→ **TASK DESCRIPTION**
Going line by line through the listing below, count each line that includes the word "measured", and reply with the count only.

→ **INFORMATION SHOWN**
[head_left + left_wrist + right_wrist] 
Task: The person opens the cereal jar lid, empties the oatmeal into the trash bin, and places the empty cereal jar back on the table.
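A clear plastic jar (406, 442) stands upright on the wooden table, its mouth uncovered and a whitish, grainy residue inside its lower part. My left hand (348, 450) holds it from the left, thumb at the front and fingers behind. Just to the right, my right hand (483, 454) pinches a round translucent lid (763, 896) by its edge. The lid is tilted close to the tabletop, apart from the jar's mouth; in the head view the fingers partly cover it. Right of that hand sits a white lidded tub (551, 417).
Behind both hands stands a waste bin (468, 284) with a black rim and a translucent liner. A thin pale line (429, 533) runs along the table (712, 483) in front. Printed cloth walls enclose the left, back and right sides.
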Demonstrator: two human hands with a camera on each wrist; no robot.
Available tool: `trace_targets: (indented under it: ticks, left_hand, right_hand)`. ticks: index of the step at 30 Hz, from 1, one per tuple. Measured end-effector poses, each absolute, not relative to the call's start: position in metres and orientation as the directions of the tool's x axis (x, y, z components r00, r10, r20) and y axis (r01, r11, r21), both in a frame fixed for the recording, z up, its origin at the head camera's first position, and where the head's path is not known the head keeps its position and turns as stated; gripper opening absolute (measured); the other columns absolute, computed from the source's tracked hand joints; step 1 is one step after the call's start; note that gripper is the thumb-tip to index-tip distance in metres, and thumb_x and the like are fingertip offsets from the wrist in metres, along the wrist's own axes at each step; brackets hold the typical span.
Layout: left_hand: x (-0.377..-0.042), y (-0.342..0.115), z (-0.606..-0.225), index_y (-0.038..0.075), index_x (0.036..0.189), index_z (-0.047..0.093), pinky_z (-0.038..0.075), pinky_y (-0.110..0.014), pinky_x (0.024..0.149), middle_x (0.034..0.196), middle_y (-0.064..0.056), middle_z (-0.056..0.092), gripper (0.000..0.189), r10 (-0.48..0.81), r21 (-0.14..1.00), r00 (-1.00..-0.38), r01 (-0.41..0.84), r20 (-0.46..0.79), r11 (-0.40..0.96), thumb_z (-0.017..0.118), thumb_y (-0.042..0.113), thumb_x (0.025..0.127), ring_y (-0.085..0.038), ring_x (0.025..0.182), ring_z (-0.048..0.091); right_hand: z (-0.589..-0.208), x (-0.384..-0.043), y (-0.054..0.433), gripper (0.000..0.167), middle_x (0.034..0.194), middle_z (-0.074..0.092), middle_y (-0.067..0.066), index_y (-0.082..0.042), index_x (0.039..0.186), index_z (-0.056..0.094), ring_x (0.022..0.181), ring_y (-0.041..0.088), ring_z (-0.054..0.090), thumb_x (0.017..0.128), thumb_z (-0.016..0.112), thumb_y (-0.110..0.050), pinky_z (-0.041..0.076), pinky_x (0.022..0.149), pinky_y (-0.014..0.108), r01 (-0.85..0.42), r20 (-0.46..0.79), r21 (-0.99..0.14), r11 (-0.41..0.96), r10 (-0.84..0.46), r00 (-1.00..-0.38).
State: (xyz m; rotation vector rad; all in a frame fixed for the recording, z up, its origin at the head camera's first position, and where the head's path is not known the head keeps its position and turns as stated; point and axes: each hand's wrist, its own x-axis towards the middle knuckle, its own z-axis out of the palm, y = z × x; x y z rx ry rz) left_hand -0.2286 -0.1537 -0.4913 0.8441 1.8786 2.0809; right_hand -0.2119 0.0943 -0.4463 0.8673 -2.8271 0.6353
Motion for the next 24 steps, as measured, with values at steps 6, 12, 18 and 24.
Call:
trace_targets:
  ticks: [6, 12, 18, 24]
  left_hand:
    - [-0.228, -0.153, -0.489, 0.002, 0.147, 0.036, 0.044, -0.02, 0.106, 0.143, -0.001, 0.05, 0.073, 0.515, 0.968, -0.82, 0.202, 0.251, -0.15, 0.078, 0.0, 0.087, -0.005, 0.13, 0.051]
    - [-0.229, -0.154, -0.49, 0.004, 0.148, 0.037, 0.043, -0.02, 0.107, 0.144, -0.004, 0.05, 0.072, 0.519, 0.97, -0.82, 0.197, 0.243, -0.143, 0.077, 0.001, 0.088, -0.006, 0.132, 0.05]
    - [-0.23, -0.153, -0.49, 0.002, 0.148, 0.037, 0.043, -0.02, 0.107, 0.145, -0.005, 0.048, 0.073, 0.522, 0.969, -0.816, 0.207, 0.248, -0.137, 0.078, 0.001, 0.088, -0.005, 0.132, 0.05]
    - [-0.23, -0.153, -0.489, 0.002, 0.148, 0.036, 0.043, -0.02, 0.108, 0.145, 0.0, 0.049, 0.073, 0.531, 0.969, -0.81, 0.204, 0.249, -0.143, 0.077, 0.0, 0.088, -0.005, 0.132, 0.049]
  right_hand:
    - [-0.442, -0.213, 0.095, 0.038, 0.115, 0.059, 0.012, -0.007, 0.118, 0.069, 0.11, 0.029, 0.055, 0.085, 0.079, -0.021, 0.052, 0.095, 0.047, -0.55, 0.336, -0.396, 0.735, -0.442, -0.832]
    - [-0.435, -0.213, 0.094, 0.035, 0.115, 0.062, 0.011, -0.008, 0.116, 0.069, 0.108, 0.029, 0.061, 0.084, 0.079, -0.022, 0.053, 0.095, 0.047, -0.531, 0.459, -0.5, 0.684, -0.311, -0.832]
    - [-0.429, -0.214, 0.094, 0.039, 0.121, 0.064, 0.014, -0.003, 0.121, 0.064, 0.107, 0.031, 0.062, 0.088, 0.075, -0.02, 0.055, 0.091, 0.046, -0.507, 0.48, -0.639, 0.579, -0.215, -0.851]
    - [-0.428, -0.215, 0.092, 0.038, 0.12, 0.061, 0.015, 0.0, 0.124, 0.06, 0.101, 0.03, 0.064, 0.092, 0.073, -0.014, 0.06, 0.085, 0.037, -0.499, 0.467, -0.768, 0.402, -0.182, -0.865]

→ **WRITTEN SOLUTION**
2